Lafruglaie vient d’observer, sur les côtes de Bretagne, près Morlaix, une forêt entière fossile de sept lieues d’étendue. Elle est composée de chênes, de bouleaux, d’ifs…

Ces arbres ne paraissent pas avoir été transportés.

Corréa a observé des phénomènes analogues sur les côtes d’Angleterre.

Buffon rapporte plusieurs faits semblables.

Ces forêts ont donc dû exister dans les lieux où elles sont aujourd’hui.

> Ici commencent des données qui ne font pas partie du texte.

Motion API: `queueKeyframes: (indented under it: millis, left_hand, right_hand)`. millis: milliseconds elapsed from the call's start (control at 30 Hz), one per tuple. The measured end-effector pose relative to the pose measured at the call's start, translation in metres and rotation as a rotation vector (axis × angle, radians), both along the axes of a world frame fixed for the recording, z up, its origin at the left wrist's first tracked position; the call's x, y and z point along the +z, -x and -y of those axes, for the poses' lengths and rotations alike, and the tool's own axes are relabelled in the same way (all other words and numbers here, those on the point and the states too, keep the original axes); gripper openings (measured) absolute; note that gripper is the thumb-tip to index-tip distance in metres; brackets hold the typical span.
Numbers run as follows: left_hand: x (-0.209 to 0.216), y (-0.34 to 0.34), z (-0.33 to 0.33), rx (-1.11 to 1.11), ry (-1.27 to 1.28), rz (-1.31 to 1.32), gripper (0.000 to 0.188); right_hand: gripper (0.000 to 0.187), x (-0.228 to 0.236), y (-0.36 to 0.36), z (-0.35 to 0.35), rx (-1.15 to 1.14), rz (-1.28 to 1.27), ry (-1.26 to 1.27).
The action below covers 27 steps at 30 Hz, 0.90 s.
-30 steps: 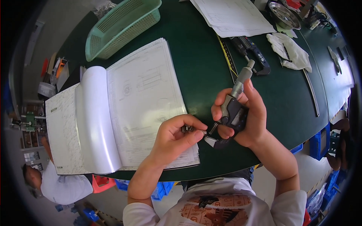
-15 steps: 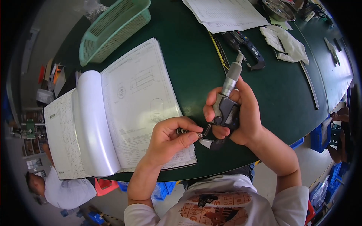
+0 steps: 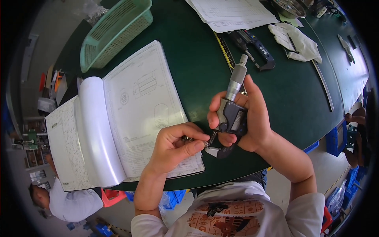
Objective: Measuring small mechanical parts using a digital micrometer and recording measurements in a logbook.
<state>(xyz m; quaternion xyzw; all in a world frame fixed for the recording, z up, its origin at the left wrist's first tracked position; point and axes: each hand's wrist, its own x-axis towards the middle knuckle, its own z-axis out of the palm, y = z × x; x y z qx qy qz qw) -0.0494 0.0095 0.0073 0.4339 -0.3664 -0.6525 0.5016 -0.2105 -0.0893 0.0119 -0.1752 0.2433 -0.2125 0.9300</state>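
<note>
My right hand (image 3: 256, 120) is wrapped round a digital outside micrometer (image 3: 233, 112), with its thimble pointing away from me and its frame toward me. My left hand (image 3: 171, 148) is closed, thumb and forefinger pinching a small shiny metal part (image 3: 207, 143) at the micrometer's measuring gap. Most of that part is hidden by my fingertips, so I cannot tell whether both measuring faces touch it. Under my left wrist lies an open binder of technical drawings (image 3: 146, 106) in clear sleeves.
A second digital micrometer (image 3: 258, 49) lies beyond my right hand, beside a yellow-black ruler (image 3: 224, 49). Farther off are paper sheets (image 3: 233, 14), a white glove (image 3: 298, 43), a metal bowl (image 3: 290, 8) and a green basket (image 3: 114, 35). Another person (image 3: 71, 197) sits at the lower left.
Both hands, with the micrometer and the small metal part, have shifted slightly left. The whole view has also moved a little; the grips look the same.
</note>
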Motion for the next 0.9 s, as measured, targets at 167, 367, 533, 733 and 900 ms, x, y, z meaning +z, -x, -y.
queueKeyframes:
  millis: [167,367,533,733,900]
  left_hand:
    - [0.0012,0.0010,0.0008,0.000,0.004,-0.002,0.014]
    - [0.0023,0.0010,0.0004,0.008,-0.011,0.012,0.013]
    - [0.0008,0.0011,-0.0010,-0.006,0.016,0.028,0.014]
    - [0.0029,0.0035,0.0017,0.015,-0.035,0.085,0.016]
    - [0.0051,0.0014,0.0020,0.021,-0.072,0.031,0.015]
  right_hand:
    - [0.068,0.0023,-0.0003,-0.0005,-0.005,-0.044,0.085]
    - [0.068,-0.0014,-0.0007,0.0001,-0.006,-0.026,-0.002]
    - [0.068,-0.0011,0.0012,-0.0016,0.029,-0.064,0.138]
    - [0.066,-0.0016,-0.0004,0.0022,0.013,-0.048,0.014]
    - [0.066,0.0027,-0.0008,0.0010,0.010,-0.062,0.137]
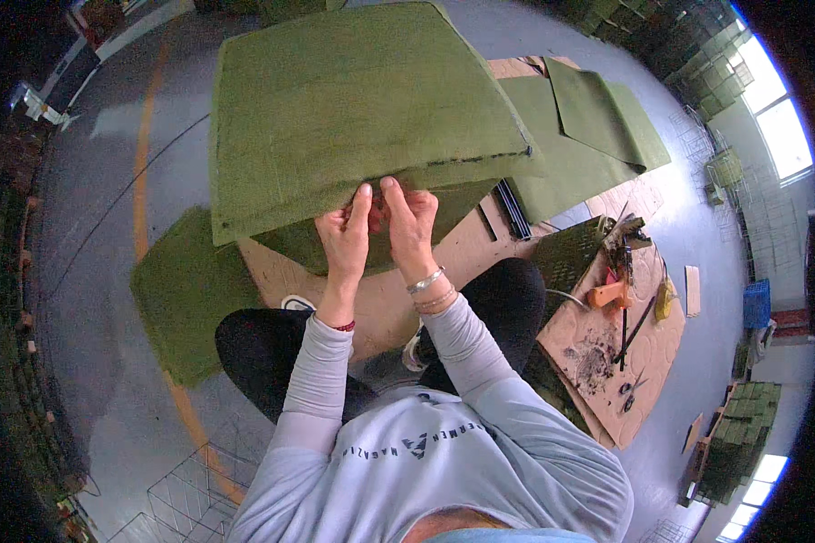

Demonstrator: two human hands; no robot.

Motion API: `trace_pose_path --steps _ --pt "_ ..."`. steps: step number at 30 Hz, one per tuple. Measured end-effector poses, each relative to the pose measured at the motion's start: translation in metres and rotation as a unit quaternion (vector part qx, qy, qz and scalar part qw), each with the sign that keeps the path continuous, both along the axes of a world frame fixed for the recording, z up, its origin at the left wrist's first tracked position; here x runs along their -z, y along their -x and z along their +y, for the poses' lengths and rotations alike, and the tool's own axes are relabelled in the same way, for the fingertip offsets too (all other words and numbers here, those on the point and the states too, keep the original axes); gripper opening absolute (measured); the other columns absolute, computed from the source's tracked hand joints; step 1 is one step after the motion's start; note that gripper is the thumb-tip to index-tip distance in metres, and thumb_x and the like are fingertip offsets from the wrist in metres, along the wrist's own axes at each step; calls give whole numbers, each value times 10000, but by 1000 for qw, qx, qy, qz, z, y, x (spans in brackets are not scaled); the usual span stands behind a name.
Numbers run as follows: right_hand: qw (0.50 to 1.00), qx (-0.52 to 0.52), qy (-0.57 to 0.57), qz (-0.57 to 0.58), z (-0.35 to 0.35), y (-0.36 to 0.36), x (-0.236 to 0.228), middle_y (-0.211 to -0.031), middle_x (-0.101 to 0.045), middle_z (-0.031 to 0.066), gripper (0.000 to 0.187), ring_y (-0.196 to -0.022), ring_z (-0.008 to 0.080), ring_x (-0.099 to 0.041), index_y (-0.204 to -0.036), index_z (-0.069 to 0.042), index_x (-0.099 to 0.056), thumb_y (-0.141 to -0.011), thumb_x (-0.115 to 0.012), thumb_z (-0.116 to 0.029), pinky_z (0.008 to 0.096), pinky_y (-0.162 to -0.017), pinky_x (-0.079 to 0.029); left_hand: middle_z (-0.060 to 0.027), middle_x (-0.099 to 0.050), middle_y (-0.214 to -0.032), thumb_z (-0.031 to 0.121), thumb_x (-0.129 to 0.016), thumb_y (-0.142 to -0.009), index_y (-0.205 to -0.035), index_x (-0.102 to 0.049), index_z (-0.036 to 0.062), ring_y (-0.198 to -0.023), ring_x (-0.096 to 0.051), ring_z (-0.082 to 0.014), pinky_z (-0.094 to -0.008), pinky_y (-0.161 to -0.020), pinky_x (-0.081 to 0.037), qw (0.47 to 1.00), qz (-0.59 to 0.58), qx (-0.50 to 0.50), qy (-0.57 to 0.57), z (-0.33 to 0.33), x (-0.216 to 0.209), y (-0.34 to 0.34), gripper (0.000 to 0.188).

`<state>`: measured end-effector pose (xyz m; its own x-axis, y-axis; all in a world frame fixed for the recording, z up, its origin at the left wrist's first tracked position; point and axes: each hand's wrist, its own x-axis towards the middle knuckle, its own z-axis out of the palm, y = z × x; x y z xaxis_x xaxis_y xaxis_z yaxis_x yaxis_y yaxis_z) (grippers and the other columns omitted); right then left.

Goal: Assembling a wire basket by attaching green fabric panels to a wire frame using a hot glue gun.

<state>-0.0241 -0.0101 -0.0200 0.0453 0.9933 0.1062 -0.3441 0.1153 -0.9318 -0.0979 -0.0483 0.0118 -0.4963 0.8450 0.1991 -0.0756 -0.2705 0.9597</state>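
Observation:
A large green sheet (353, 100), rough like felt or mesh, spreads out in front of me, its near edge raised toward me. My left hand (345, 242) pinches that edge near its middle, the thumb lying on top. Right beside it my right hand (409, 224) grips the same edge, with both thumbs almost touching. A dark, uneven line (480, 157) runs along the edge from near my right hand to the right corner. The fingers under the sheet are mostly hidden.
More green sheets (598, 118) lie at right on a brown board, by black strips (513, 213); another green piece (190, 290) is at left. At my right, cardboard (652, 353) bears an orange glue gun (607, 295), scissors (632, 391) and dark smears. Wire racks (181, 493) stand lower left.

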Motion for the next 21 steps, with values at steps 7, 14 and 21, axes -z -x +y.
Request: trace_pose_path --steps 7,14,21 --pt "998 -49 19 20 -16 0 -9 -529 -472 -58 369 -457 51 -377 -562 -34 -534 -859 -623 -233 234 -426 -293 -23 -604 -644 193 -586 -876 -818 -632 17 -511 -530 -70 -202 -456 -420 993 -100 32 50 -22 2 22 191" --pt "994 -84 42 52 -20 24 -15 -552 -486 -69 338 -480 21 -380 -548 -48 -538 -847 -623 -181 228 -419 -274 -10 -597 -619 200 -587 -871 -720 -627 28 -490 -510 -61 -208 -424 -388 998 -57 -1 36 -19 -3 28 233" --pt "996 -42 38 62 -18 31 -12 -546 -470 -81 347 -474 22 -363 -532 -64 -526 -847 -624 -172 233 -407 -271 32 -568 -650 177 -629 -838 -718 -620 18 -581 -478 -34 -209 -530 -363 996 -75 -24 38 -17 -5 27 199"
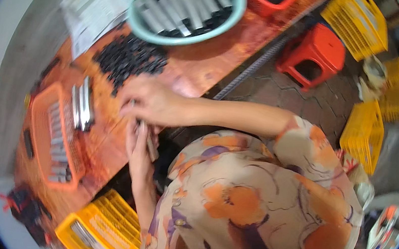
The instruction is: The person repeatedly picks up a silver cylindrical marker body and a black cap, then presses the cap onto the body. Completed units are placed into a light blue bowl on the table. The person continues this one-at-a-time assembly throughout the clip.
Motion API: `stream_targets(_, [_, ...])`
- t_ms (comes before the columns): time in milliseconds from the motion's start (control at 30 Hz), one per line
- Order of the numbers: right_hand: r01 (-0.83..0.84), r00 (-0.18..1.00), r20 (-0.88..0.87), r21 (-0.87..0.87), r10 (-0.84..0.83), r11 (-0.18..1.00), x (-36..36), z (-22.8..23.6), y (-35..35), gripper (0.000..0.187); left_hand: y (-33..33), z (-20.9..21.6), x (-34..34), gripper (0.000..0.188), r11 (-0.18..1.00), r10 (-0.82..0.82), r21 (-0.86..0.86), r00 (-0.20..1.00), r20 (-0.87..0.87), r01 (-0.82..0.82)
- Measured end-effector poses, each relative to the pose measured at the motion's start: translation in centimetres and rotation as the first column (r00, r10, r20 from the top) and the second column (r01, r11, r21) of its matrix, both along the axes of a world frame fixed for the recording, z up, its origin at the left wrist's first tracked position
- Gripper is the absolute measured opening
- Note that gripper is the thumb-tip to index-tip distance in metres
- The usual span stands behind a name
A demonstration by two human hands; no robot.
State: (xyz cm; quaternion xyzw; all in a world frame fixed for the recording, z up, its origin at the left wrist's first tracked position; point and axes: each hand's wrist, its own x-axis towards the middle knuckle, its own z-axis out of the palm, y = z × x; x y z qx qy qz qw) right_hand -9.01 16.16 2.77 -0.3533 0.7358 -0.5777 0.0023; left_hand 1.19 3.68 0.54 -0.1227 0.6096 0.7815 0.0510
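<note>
The left hand (138, 147) pinches a grey strip (152, 151) between thumb and fingers beside the table (202, 69), apparently steadying it for the right hand (148, 99). The right fingers are curled; blur prevents telling what they grip. Black pieces (129, 59) lie loose nearby, presumably for easy reach.

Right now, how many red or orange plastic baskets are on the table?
2: an orange basket at the picture's left, holding grey pieces, and a red basket at the top, beside the pale green basin. Others could be hidden past the picture's edge.
</note>
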Motion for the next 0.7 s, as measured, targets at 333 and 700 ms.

Des invasions violentes des eaux des mers seront survenues, semblables à celles que nous avons vu arriver en Hollande. Les courans rapides auront renversé et couché ces forêts. Quelquefois, les arbres auront été cassés, et ensuite recouverts d’attérissemens de diverses natures, qui les auront conservés.

Ces événemens seront arrivés à différentes époques ; car, la forêt de palmiers enfouie à Claustadt, l’a été à une époque différente que celle de chênes, de bouleaux… à Morlaix.

Il en faut dire autant des animaux fossiles.

Fleuriau Bellevue a observé, à Saint-Hielm, entre Luçon et la Rochelle, des bancs étendus de coquilles fossiles, qui étaient situés à soixante-trois pieds au-dessus du niveau actuel de ces mers[1]. Ces coquilles sont des mêmes espèces que celles que

  1. Journal de Physique, tome 78, pag. 401.